▶ _What is being asked_
From the material below, pull each line containing the string "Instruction".

===

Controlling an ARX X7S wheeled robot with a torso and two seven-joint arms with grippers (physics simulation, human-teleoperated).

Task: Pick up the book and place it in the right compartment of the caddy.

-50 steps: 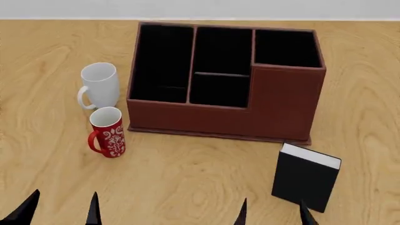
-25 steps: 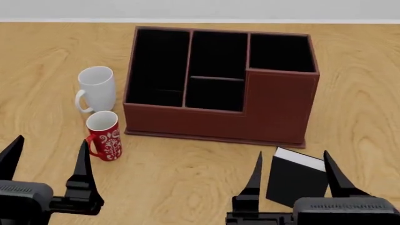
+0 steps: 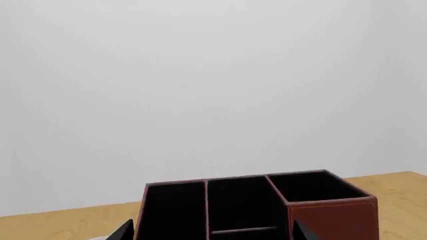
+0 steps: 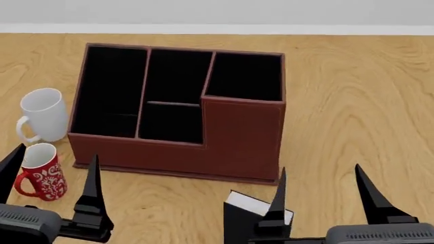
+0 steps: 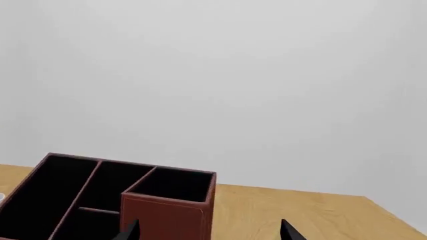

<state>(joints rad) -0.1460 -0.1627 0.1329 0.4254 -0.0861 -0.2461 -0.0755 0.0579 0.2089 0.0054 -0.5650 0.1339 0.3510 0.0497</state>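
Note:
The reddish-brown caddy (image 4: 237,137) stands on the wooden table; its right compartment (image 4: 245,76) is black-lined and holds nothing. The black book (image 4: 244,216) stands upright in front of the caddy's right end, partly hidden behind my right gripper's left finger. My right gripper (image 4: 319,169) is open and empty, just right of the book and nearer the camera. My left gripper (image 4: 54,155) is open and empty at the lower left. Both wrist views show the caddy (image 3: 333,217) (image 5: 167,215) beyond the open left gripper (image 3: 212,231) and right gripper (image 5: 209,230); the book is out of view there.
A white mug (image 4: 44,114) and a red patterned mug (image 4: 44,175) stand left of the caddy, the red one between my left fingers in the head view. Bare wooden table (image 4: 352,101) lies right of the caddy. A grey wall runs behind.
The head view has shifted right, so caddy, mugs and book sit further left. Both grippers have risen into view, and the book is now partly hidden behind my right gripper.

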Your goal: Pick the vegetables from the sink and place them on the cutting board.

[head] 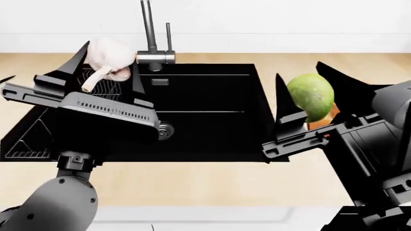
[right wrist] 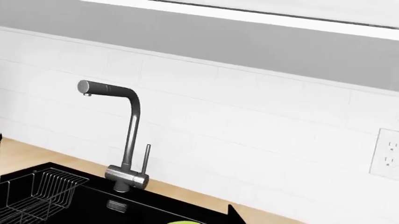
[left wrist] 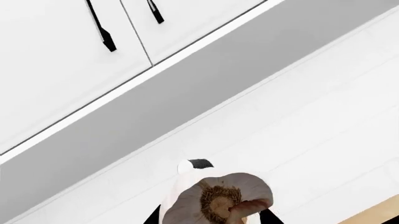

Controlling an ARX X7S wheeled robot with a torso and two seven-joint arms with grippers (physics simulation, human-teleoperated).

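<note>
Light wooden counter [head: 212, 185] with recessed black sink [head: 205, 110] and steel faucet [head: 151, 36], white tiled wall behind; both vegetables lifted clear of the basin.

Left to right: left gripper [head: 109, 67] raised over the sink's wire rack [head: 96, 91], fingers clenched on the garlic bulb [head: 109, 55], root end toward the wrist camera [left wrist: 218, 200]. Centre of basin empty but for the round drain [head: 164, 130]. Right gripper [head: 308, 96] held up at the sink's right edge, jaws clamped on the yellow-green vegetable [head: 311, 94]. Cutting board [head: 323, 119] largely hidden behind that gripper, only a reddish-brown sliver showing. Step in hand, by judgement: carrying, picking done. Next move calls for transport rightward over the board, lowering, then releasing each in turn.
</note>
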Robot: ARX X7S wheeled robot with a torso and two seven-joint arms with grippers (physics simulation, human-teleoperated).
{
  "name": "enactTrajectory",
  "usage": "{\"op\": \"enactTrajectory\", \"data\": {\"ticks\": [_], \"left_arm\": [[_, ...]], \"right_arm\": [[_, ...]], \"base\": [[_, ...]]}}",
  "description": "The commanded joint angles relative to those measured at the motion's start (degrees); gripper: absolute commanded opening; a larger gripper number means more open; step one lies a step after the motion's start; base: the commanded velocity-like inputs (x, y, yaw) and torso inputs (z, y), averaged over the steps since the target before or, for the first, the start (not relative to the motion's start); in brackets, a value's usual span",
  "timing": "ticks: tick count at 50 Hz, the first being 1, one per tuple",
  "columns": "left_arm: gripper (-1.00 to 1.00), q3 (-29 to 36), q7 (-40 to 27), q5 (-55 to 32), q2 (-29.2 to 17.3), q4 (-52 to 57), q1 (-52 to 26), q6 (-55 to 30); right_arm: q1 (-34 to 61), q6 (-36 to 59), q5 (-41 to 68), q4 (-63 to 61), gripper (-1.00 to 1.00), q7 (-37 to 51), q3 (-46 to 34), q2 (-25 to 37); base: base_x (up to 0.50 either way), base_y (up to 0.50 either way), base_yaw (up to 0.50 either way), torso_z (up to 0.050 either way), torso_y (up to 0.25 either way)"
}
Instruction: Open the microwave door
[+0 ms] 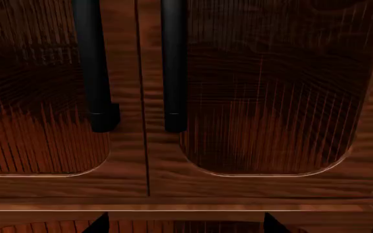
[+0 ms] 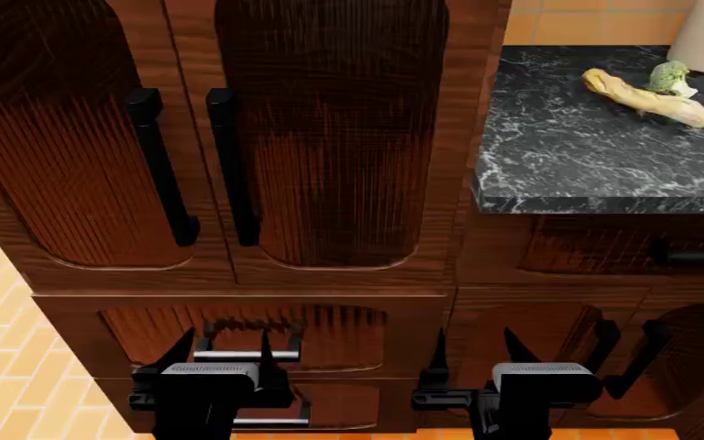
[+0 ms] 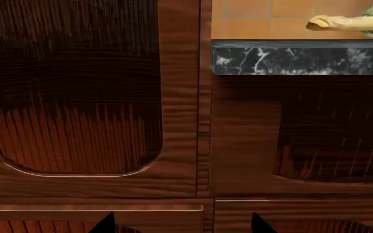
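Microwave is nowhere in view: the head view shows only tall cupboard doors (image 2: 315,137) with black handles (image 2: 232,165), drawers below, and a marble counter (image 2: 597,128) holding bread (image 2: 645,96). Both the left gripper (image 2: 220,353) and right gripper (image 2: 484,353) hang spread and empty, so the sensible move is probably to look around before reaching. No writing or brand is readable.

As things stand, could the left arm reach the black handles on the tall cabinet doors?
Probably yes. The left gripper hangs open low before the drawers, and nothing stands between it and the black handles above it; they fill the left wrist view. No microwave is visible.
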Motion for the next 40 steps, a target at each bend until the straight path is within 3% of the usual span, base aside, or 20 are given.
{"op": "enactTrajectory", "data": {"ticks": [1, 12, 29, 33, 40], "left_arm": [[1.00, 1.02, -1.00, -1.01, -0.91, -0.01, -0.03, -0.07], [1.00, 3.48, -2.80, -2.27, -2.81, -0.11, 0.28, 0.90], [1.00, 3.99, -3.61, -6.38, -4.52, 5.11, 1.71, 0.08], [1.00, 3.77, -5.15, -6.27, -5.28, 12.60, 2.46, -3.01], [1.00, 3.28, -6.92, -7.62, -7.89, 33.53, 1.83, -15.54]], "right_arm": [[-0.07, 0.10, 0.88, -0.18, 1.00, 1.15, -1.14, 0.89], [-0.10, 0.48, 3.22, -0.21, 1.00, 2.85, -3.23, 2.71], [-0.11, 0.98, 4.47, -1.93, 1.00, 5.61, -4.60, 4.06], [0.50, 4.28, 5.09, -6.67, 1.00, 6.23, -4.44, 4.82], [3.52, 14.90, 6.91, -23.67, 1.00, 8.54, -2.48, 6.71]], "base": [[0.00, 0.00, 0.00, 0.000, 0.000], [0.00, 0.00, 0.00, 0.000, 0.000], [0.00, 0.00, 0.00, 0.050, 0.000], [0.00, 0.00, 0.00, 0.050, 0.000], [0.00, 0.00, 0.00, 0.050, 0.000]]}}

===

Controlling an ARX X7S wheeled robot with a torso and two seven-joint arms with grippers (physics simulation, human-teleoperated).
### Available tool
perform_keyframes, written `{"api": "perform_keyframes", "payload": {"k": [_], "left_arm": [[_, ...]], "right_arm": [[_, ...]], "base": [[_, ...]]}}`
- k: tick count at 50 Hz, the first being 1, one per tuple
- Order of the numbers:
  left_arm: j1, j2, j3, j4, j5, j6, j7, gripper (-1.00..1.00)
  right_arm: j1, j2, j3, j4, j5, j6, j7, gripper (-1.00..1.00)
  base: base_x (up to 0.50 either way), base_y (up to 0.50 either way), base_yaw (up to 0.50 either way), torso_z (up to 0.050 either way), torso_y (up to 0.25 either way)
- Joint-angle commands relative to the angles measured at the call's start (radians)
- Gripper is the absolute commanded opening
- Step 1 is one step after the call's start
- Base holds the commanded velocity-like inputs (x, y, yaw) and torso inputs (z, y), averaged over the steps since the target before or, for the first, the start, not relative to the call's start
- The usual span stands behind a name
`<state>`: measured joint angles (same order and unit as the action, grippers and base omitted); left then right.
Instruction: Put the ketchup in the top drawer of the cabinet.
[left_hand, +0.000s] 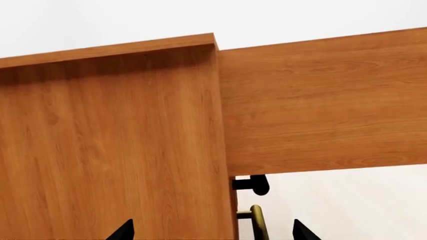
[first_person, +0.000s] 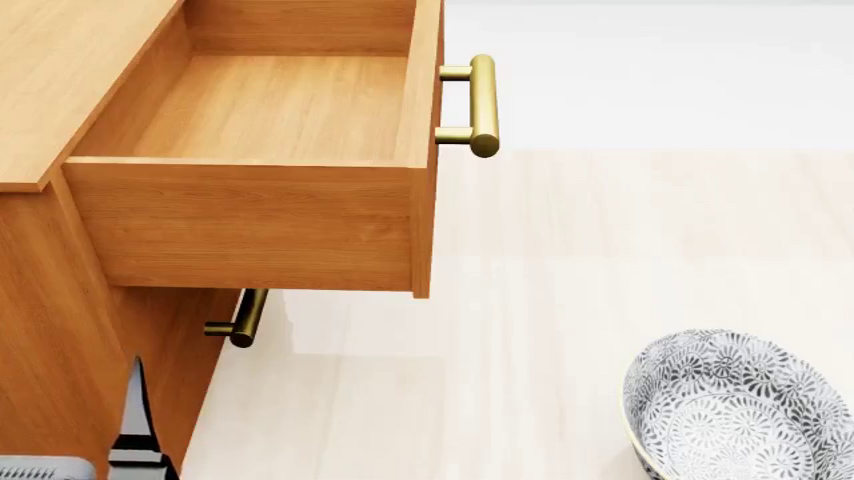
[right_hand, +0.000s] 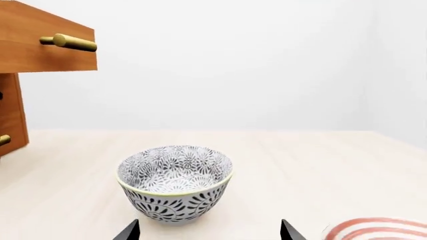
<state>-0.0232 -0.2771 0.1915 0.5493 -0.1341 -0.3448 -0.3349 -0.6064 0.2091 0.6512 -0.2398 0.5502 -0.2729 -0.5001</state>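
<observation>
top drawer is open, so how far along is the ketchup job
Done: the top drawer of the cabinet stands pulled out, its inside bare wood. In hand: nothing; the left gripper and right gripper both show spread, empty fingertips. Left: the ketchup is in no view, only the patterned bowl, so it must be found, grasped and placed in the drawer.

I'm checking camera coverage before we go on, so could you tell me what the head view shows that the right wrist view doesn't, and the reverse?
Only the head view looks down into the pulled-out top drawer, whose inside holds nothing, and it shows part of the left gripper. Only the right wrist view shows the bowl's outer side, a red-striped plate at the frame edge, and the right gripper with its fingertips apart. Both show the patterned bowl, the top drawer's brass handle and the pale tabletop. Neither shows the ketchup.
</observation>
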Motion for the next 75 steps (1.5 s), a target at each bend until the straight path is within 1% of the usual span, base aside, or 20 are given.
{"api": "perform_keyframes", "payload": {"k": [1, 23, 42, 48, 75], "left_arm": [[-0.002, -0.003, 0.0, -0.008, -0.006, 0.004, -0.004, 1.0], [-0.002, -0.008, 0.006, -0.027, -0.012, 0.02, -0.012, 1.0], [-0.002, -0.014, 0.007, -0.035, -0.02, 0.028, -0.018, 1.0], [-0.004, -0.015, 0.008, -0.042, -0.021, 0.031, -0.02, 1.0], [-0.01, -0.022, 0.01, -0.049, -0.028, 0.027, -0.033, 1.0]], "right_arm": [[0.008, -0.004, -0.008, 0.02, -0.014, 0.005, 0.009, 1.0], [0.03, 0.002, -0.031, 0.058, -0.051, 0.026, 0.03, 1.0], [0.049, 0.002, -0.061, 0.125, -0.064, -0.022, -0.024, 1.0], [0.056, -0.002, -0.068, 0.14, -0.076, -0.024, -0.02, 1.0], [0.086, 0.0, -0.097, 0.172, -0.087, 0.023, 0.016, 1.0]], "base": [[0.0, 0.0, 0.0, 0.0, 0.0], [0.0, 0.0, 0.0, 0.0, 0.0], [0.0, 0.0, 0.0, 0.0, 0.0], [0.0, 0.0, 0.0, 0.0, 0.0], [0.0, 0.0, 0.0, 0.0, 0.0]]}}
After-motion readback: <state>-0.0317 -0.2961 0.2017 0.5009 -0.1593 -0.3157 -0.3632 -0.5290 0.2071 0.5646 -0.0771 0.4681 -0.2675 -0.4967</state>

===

▶ _Completed task_
Instruction: Open the microwave door
Instruction: Put the ketchup in the top drawer of the cabinet.

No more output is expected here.